Saturday, July 19, 2014


via Brick O'Lore

The goTenna is a device the size of a ruler that purports to allow cellphone users to communicate over long distances without a cell tower. It's a 151-154Mhz data radio with a lithium-ion battery and a Bluetooth Low Energy link to your cellphone. So far I have not found any specs on data speeds, specific frequencies used or anything else. The radio will output 2W. It is pending FCC approval as well.

To use it you pair your Iphone, Ipod, Ipad or Android device running 4.0 or higher Android to it over Bluetooth and then use their apps. There's a texting app and an app for sharing your position on a map. Apparently you can do broadcast messages to all goTennas in range. For person to person communications it is encrypted, otherwise for the broadcast messages it is unencrypted.

$150 for a pair right now, but later that will go up to $300 for a pair.

There's a few things I think that are interesting about this device. One use-case is talking about using it in a power outage. It's been a while since I've seen something targeted at consumers that didn't assume the Internet will always be available. Another thing I noticed is the smartphone is the entire interface to this device and drives some of the functionality. It doesn't need a GPS, just use the one already in your phone.

Astute hams will say this is just APRS. I would disagree. It's far more polished than that. I don't see any portable APRS configurations that can be worn on your person that are anywhere near as uncomplicated while being as powerful as this.
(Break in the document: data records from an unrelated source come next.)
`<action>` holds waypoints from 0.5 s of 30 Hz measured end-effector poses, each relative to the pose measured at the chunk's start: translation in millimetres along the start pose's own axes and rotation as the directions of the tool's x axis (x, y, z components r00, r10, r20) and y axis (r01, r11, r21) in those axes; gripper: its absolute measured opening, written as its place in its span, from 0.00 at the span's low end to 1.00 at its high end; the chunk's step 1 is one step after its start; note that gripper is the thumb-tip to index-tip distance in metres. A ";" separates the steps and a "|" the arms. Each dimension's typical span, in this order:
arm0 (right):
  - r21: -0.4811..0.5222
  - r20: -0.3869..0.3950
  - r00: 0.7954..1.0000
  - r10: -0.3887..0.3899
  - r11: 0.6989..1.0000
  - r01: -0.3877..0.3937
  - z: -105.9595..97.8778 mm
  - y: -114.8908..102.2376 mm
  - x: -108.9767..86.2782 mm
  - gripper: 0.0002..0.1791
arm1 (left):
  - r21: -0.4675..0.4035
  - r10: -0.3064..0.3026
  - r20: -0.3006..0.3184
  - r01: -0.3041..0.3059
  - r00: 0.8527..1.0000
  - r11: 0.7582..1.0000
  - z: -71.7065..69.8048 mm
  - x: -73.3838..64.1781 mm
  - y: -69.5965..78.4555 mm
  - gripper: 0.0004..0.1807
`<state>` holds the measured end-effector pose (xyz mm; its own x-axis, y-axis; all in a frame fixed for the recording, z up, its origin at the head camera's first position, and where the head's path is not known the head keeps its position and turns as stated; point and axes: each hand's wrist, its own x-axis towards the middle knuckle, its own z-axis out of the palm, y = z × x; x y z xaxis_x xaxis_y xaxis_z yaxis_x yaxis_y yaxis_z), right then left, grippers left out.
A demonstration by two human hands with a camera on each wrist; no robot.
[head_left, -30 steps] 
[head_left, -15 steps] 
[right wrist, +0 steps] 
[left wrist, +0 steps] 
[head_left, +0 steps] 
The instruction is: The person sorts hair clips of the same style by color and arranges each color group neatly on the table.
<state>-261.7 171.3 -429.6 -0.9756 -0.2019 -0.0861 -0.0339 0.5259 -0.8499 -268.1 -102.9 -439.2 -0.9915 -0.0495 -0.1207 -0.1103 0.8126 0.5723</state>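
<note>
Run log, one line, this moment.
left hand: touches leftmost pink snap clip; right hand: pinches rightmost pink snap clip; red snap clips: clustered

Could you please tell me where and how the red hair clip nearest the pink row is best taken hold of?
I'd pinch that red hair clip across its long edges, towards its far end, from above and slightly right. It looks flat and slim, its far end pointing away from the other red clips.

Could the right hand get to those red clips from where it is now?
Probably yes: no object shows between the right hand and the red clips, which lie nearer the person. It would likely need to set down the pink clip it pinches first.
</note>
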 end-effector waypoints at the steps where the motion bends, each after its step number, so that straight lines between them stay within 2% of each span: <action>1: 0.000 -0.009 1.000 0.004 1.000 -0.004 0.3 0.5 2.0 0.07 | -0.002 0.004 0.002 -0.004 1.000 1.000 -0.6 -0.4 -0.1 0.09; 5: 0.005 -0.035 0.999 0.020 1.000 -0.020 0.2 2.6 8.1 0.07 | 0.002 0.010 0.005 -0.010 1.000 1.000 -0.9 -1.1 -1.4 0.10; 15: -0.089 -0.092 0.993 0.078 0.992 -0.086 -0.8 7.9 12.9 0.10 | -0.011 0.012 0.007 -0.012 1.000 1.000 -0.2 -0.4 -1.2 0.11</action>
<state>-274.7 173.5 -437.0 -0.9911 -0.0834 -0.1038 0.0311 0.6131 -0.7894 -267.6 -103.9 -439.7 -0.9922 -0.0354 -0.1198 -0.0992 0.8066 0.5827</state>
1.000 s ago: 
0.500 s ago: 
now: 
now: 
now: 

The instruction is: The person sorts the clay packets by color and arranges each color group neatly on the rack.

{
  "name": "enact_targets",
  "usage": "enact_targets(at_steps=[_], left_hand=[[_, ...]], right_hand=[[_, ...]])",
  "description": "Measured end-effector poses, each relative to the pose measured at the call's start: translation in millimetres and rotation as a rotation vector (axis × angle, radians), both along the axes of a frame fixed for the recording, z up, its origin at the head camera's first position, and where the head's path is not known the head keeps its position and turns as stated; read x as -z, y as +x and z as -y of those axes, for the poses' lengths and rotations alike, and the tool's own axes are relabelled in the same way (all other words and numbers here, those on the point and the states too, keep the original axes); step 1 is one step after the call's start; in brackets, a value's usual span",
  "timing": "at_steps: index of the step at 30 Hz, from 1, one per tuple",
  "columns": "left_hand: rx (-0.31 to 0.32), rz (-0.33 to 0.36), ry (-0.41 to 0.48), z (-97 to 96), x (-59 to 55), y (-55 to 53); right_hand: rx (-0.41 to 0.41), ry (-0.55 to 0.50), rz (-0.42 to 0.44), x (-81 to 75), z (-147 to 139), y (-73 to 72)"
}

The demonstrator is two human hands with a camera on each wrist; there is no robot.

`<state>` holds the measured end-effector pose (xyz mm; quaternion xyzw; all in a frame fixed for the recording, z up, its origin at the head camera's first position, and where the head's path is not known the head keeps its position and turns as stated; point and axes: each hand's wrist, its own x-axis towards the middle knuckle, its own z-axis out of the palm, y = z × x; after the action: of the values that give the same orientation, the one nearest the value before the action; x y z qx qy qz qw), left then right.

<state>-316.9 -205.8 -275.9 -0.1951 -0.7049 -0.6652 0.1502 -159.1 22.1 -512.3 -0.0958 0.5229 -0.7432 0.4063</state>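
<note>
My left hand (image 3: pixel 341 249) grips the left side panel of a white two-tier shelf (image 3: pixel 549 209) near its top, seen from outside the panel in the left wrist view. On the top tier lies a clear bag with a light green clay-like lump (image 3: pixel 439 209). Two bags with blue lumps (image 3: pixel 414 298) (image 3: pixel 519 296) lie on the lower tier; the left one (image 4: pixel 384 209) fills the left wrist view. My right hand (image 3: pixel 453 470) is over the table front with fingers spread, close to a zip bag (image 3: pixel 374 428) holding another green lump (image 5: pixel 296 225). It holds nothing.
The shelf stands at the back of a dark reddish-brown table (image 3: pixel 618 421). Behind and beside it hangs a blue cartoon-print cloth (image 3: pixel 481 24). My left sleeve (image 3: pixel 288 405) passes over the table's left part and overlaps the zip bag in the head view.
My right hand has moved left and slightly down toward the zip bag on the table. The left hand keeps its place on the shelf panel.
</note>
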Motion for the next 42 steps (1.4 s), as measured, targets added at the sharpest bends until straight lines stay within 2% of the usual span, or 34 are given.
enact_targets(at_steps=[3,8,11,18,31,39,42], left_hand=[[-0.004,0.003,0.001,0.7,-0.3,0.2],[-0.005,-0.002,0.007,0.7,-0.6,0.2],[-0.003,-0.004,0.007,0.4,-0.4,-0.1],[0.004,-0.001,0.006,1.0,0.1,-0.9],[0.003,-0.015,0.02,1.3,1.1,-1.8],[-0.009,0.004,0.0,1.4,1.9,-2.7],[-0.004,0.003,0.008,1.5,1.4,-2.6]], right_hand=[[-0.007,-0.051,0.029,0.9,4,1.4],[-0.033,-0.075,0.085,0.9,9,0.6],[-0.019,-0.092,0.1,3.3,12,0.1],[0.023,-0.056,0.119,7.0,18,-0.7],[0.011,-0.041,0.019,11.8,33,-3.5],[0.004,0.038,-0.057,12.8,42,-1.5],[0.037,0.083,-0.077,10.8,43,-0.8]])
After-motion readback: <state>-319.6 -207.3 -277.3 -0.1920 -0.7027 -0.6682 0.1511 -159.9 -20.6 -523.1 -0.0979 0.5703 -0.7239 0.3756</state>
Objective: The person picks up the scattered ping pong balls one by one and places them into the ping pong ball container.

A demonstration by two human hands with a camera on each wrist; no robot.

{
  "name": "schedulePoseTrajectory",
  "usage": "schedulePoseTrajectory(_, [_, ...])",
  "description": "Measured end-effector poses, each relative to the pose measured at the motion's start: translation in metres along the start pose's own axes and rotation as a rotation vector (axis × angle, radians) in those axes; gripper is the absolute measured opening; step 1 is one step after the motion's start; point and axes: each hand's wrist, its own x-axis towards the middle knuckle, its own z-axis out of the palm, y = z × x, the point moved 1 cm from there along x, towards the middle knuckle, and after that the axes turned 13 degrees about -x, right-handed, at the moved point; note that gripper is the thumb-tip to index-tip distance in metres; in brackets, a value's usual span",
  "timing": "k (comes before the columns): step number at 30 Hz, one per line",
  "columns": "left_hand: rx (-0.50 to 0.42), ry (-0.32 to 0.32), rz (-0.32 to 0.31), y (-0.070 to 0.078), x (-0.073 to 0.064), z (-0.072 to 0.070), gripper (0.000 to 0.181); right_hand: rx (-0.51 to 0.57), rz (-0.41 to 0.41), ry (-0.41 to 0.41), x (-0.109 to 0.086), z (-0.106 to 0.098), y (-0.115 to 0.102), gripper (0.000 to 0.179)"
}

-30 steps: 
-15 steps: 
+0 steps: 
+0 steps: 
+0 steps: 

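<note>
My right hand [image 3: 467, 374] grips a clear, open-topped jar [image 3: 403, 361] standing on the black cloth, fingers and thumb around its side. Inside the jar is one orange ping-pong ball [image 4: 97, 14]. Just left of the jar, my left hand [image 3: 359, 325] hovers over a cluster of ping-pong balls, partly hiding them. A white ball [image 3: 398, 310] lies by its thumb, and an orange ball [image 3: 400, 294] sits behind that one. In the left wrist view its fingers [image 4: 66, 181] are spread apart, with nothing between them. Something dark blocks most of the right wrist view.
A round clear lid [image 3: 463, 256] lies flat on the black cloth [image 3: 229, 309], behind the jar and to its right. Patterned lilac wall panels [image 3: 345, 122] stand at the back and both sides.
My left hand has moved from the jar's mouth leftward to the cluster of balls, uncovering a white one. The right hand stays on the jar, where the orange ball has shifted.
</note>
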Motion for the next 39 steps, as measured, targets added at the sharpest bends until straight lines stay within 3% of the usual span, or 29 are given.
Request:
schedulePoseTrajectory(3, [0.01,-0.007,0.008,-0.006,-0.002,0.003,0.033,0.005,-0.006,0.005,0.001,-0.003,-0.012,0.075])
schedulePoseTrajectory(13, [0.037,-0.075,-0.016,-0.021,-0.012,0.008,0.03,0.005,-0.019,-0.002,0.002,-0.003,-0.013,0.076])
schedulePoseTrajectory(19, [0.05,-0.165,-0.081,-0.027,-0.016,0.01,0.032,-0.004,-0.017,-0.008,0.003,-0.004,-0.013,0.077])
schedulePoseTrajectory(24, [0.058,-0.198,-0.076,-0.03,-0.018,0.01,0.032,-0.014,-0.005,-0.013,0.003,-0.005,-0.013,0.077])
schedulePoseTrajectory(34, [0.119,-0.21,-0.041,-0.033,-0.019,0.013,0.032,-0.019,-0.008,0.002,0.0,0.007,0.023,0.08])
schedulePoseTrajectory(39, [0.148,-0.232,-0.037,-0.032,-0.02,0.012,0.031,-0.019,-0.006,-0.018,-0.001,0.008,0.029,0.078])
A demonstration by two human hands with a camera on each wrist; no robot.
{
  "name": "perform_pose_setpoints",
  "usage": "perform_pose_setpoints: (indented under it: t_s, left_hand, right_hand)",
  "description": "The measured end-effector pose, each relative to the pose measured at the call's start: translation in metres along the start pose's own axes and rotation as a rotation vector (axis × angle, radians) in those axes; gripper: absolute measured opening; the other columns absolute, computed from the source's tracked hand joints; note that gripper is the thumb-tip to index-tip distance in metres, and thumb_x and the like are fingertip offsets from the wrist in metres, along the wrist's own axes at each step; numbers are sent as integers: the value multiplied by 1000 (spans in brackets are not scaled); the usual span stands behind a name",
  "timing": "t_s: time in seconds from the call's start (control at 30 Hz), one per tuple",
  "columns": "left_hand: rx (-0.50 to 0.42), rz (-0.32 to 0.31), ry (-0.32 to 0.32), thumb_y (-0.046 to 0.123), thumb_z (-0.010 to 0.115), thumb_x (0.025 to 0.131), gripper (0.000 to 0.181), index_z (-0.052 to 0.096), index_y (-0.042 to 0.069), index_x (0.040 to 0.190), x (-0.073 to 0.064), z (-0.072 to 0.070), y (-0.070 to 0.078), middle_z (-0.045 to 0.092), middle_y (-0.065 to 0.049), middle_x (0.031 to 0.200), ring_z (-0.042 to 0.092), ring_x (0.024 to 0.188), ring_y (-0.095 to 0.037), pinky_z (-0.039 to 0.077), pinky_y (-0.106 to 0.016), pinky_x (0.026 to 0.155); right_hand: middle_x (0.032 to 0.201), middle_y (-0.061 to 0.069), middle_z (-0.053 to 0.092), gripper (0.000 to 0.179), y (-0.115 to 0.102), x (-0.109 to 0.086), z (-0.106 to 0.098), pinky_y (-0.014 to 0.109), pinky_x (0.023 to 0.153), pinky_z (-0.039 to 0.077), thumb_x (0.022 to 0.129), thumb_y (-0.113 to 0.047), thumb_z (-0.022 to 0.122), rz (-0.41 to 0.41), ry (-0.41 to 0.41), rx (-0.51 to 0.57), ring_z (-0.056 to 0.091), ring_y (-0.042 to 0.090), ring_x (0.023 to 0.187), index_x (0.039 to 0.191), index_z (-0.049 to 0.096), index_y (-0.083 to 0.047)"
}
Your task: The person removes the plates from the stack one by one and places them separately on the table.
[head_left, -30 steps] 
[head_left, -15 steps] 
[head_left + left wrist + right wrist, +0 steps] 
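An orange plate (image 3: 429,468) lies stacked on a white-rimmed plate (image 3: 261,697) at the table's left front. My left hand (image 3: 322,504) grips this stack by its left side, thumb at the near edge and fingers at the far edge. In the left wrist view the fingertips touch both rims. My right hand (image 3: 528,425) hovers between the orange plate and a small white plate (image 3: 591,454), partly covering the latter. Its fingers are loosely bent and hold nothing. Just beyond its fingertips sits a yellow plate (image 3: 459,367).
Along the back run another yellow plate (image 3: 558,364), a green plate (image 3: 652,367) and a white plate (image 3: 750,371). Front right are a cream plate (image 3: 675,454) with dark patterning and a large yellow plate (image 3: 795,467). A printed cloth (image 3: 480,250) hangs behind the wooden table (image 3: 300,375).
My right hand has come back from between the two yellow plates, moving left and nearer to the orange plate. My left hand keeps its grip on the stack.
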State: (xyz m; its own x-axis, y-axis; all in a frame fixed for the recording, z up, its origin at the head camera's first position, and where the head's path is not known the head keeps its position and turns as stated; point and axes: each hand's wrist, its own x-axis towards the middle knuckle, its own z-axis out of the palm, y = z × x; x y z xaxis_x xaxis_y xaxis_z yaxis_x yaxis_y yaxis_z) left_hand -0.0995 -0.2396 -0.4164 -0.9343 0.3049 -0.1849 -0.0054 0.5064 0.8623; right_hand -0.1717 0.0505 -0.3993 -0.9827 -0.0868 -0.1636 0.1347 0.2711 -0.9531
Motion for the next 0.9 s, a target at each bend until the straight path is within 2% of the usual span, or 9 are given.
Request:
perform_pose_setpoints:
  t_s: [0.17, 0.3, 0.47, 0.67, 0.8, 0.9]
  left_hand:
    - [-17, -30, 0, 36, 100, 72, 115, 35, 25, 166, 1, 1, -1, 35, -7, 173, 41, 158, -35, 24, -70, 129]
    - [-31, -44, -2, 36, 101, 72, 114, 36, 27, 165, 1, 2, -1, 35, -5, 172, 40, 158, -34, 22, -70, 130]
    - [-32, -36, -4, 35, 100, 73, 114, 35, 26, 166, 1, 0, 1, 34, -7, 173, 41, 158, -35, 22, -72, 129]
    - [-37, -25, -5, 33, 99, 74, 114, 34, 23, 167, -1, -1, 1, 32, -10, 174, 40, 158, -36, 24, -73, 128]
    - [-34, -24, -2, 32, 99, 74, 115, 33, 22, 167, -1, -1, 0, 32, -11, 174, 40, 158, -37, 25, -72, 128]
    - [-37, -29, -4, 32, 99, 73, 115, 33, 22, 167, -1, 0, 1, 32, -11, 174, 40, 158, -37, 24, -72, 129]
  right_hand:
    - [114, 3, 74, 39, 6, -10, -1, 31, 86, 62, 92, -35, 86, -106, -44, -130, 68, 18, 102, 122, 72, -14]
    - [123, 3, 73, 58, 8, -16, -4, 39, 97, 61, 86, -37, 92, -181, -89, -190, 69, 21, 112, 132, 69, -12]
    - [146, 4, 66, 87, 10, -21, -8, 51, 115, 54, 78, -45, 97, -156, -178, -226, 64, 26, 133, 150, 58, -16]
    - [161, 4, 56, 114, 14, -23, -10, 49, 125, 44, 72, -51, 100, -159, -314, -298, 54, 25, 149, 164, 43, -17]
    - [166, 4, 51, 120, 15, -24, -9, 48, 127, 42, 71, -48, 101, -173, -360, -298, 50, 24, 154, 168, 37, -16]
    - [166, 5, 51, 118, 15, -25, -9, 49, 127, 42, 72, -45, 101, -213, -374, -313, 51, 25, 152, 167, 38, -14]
A few HTs might be getting close, while still requiring tethers. Much like the earliest VCRs with their wired remotes. Surely some people have used Bluetooth or Wifi to serial adapters to go wireless. We're still talking 2-3 devices plus cabling plus power for each.

I do think the price is out there though. Not sure that these will catch on. Plus it's an expensive bauble to lose or have stolen. Not sure how they are using the frequencies they are using either.

EDIT: It occurred to me some time after making this post that they are probably using MURS frequencies.
ChannelFrequencyAuthorized bandwidthChannel Name
1151.820 MHz11.25 kHzN/A
2151.880 MHz11.25 kHzN/A
3151.940 MHz11.25 kHzN/A
4154.570 MHz20.00 kHzBlue Dot
5154.600 MHz20.00 kHzGreen Dot
via Wikipedia

That fits the 151-154Mhz profile and the 2 watt power output. MURS also allows several data modes. I don't see any specified data modulations so it probably depends on what will fit in the channel and be reliable over range. I imagine they probably use something low speed though, 1200-9600bps.

Sunday, May 25, 2014

Saw this on Hackaday and had to share it. This guy has figured out how to embed a small copper wire in his extruded plastic from his 3d printer. It's very basic at this point as there's no way to have the machine cut the wire, or to hook it up to anything. This could be the beginning of the ability to 3d print circuits. Some example applications he lists for this include:

  • Coils
  • Antennas
  • PCBs
I imagine these are of interest to other ham radio operators. Another example might be printing an RFID tag with an antenna built it, then add on an AVR chip and a couple of components for a complete homebrew tag, such as in this blog post.

3D printing as a whole is still a very young hobby. You could compare it to ham radio at the very beginning with the spark gap transmitters and no regulating body. Or even hobbyist computing in the 70s when you had to build your own computer if you wanted one. The machines are slow and require a lot of fiddling to get a good print. But there's lots of experimentation, not much is set in stone yet and there's a lot of discoveries to be made.